# [Exercise directions]
Give the number of lines in the material below that contain the word "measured". No other content is needed.

# [Dataset content]

********************

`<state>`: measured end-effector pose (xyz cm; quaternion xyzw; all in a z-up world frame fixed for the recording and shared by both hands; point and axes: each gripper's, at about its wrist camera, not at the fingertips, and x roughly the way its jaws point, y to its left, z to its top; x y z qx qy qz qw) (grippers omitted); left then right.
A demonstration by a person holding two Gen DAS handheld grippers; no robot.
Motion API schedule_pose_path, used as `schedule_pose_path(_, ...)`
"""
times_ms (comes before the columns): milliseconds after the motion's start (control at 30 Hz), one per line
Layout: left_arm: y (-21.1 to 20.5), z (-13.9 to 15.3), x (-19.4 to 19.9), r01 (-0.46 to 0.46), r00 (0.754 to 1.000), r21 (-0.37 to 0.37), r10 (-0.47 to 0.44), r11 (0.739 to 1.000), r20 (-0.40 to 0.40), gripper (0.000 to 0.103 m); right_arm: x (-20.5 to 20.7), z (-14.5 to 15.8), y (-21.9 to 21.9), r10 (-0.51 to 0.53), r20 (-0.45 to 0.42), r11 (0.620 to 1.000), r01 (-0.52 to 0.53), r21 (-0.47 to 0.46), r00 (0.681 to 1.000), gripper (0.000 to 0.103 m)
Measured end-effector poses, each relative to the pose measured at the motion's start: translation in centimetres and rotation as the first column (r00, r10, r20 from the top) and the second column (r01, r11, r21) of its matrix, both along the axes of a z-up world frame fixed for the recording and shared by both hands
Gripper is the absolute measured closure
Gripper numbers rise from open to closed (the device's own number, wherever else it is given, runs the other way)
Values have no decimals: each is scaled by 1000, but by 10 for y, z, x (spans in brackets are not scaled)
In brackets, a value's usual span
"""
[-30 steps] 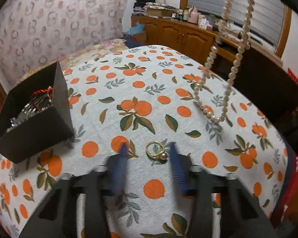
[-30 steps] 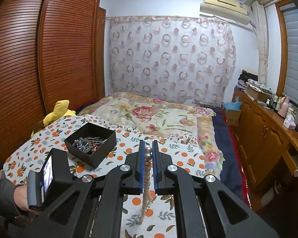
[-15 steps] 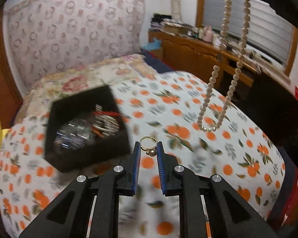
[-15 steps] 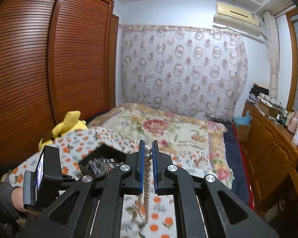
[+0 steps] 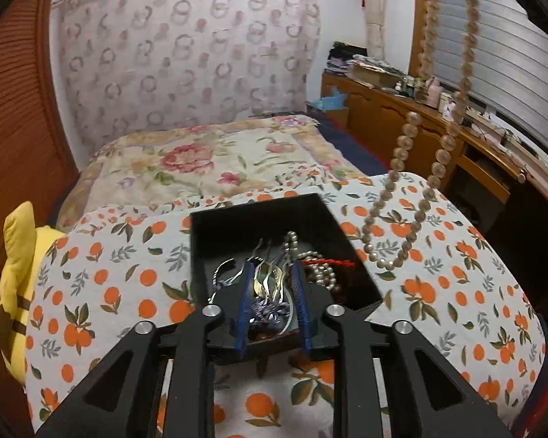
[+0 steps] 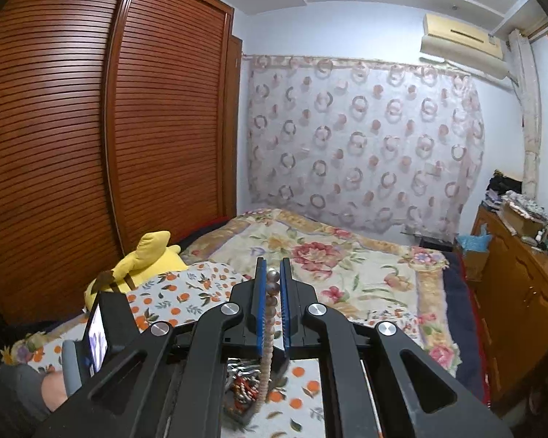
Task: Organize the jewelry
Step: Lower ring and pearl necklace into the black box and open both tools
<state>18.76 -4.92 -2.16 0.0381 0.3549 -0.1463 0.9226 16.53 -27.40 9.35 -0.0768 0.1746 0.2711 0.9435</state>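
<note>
Since our left gripper [image 5: 272, 292] fingers have just parted over the black box [image 5: 350, 244], dropping the ring, our right gripper [image 6: 273, 304] pinches the pearl necklace [image 5: 402, 168] clear.

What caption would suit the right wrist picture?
Right gripper pinching a pearl necklace that dangles toward the jewelry box on an orange-print tablecloth.

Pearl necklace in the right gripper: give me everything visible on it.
The pearl necklace is a long loop of round, cream, glossy beads that look like pearls. Its top is pinched between the blue pads of the right gripper, whose jaws are shut on a few beads. The rest hangs free in two strands that meet at the bottom, beside the black box of jewelry and above the orange-print tablecloth; whether it touches either is unclear.
</note>
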Motion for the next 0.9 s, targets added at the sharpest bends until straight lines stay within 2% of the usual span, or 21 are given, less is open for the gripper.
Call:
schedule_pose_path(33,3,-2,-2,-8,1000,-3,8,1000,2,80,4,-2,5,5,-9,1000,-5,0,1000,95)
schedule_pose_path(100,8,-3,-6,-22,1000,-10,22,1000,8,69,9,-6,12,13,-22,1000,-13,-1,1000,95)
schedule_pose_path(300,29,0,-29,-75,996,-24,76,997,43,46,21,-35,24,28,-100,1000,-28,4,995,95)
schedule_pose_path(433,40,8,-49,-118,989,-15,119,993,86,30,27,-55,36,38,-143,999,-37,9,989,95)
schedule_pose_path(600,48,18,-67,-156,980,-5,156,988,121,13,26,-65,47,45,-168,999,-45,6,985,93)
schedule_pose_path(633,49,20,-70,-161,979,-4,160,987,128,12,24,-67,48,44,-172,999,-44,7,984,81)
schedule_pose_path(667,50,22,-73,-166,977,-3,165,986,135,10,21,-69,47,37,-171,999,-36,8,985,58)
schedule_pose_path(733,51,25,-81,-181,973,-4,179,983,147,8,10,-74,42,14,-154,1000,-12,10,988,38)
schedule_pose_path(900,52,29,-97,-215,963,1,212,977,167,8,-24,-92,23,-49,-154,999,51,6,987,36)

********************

# [Result]
3